• [Problem requirements]
What is needed is an exact copy of the lines in the listing below, from the one with "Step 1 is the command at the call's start" up to and including the one with "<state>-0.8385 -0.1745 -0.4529", with no other lines.

• [Data segment]

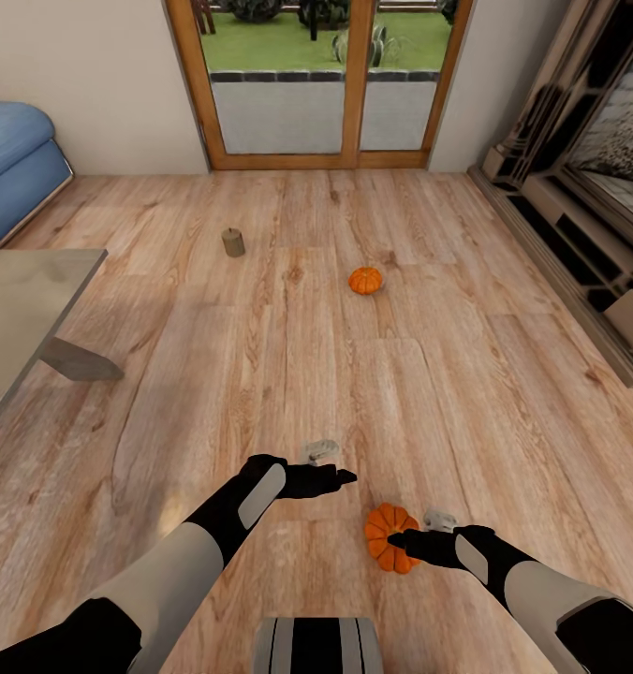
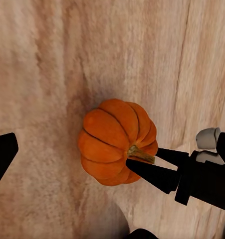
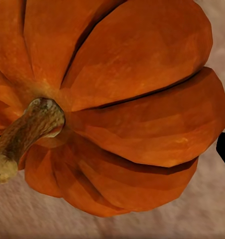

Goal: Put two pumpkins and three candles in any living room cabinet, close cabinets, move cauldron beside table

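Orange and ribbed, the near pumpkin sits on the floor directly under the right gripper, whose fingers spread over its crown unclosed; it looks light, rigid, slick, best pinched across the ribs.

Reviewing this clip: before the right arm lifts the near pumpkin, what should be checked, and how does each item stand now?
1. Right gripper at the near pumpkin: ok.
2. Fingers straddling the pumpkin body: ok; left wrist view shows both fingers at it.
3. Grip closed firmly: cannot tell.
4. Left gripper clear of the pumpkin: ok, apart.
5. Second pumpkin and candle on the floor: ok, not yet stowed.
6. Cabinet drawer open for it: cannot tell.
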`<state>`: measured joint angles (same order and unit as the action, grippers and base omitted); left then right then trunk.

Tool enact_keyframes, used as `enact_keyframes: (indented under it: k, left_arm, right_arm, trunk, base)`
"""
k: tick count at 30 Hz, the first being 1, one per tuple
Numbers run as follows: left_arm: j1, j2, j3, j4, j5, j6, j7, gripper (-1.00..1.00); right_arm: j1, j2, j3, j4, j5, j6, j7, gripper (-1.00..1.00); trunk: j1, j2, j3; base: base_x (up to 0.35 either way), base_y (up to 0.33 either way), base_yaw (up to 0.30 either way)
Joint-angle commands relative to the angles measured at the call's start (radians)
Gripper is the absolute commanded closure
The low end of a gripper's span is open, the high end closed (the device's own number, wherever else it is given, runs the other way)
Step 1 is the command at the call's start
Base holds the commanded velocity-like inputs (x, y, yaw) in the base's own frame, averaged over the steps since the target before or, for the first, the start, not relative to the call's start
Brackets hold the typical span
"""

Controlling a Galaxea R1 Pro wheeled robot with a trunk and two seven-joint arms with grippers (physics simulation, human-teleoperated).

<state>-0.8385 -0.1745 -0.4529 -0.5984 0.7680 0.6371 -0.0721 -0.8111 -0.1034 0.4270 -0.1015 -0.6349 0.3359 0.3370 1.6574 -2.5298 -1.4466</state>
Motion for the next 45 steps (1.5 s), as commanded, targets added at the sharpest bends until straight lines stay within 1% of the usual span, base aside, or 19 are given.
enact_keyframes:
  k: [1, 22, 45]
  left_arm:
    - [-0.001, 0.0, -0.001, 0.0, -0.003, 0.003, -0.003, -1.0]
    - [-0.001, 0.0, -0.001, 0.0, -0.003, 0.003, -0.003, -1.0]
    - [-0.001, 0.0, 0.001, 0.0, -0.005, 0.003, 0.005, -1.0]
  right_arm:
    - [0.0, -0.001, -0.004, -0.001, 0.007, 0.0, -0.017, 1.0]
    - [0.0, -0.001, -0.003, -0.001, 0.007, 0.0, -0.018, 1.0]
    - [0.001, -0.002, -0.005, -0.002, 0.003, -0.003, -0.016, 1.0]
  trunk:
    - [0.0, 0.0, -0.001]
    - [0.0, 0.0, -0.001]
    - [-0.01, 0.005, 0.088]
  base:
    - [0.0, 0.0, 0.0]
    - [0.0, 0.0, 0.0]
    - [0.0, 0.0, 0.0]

• [Reply to the exercise]
Step 1 is the command at the call's start
Base holds the commanded velocity-like inputs (x, y, yaw) in the base's own frame, averaged over the steps since the target before or, for the first, the start, not relative to the call's start
Brackets hold the typical span
"""

Controlling a Galaxea R1 Pro wheeled robot with a trunk and two seven-joint arms with grippers (physics simulation, human-teleoperated).

<state>-0.8385 -0.1745 -0.4529 -0.5984 0.7680 0.6371 -0.0721 -0.8111 -0.1034 0.4270 -0.1015 -0.6349 0.3359 0.3370 1.6574 -2.5298 -1.4466</state>

Nothing else goes in the answer.